# Problem statement
Write out exactly the lines below that run from the one containing "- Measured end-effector" through the one containing "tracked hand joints", both included, with no other lines.
Given data: Begin
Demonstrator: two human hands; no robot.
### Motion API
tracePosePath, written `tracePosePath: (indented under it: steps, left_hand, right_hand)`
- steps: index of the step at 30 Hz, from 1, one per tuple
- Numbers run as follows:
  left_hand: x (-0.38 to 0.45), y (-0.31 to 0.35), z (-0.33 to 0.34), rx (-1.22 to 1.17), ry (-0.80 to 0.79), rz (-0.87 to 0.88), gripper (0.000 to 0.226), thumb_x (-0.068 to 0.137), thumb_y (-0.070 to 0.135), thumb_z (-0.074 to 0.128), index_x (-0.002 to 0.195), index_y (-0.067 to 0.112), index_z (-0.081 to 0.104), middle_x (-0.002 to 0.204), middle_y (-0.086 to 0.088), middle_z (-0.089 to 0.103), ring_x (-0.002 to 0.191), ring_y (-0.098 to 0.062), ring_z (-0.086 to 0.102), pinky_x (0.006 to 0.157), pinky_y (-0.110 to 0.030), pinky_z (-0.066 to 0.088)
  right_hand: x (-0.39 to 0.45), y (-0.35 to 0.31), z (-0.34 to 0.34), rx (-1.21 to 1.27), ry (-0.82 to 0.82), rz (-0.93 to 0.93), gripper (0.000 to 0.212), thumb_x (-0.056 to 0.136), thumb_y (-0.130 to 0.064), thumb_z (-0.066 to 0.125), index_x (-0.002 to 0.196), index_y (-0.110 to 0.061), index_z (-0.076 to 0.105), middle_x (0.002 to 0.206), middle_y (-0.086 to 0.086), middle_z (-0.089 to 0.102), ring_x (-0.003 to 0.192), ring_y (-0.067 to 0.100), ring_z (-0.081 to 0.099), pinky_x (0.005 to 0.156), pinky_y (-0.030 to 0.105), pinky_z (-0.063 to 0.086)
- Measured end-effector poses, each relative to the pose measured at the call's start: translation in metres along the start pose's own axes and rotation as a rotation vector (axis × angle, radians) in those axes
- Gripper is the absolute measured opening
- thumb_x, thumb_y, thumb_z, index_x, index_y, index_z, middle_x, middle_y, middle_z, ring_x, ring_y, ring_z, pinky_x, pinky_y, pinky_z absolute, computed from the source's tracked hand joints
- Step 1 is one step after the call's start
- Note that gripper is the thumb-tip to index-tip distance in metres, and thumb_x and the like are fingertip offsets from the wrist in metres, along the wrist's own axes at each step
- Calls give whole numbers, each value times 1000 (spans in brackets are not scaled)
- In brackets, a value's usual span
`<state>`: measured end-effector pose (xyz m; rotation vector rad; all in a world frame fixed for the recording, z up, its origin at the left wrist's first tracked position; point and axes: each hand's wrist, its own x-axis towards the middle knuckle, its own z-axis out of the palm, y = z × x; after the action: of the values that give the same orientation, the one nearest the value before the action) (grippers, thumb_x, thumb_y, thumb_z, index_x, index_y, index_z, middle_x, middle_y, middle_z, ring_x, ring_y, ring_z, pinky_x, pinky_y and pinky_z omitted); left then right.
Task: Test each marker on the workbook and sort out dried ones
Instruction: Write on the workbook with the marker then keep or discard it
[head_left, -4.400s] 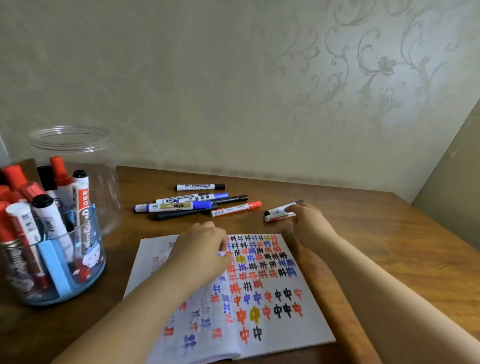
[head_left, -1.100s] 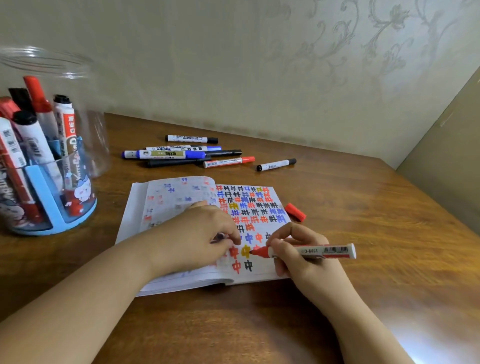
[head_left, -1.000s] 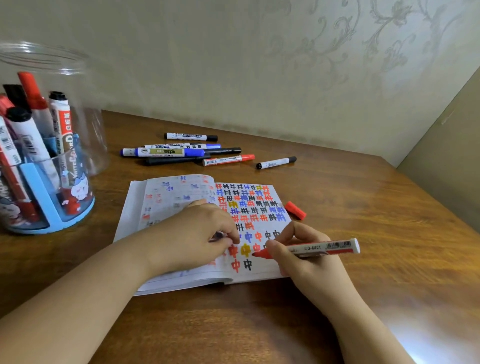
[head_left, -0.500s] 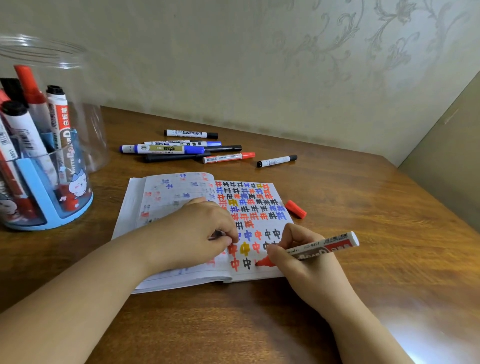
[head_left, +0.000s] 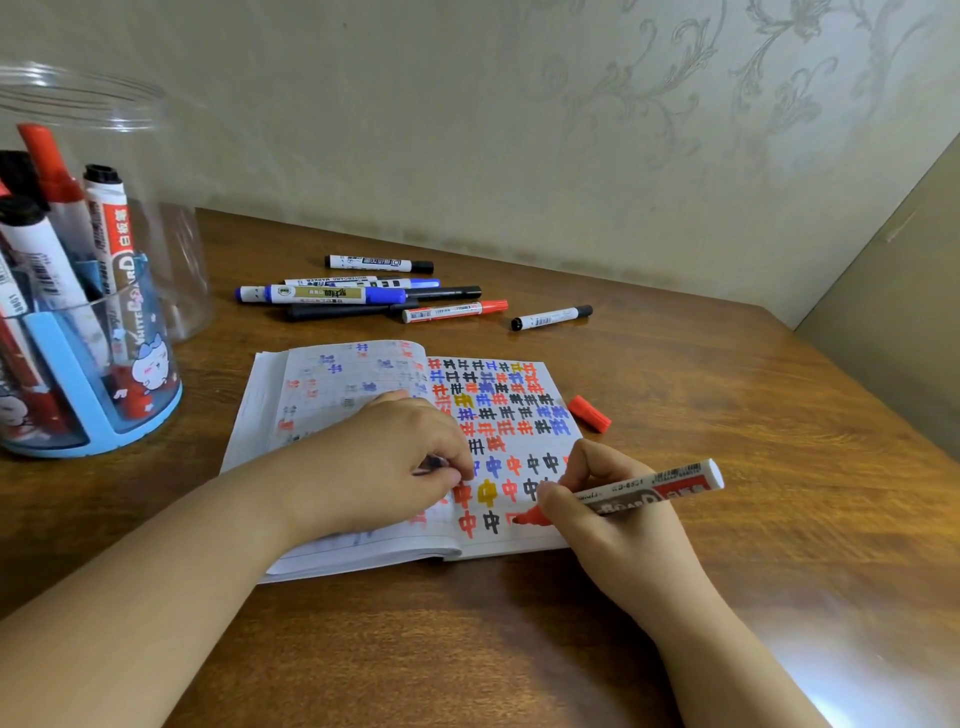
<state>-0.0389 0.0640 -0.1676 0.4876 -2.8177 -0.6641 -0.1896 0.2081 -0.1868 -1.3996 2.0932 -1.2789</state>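
The right hand pinches an uncapped red whiteboard marker, tip on the open character-filled workbook at five o'clock of the page. Finish the stroke with light, even pressure (faint ink means dried). The left hand, fingers curled, pins the page.

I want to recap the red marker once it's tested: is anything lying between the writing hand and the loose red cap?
Nothing visible does. The red cap lies alone on the table, just off the workbook's right edge, beyond the right hand holding the red marker. Only bare page and wood between.
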Motion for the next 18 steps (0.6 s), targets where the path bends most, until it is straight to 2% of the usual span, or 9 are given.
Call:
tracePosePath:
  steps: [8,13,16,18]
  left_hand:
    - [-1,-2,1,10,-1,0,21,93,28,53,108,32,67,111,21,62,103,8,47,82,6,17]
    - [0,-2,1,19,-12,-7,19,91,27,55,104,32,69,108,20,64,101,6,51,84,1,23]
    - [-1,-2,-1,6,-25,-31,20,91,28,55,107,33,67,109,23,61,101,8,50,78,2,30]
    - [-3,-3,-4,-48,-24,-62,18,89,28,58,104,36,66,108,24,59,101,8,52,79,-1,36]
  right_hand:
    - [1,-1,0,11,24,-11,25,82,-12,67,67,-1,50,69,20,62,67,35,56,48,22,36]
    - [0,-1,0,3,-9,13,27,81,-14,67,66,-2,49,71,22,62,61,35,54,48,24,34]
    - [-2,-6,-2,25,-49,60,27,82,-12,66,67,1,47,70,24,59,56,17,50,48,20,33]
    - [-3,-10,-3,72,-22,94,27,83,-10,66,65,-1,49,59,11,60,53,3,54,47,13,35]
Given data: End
# Exercise response
- Measured end-effector poses, each relative to the pose measured at the call's start: translation in metres along the start pose's own axes and rotation as a rotation vector (axis × angle, radians) in those axes
- Gripper is the absolute measured opening
- thumb_x, thumb_y, thumb_z, index_x, index_y, index_z, middle_x, middle_y, middle_z, ring_x, ring_y, ring_z, pinky_x, pinky_y, pinky_z absolute, computed from the source's tracked hand joints

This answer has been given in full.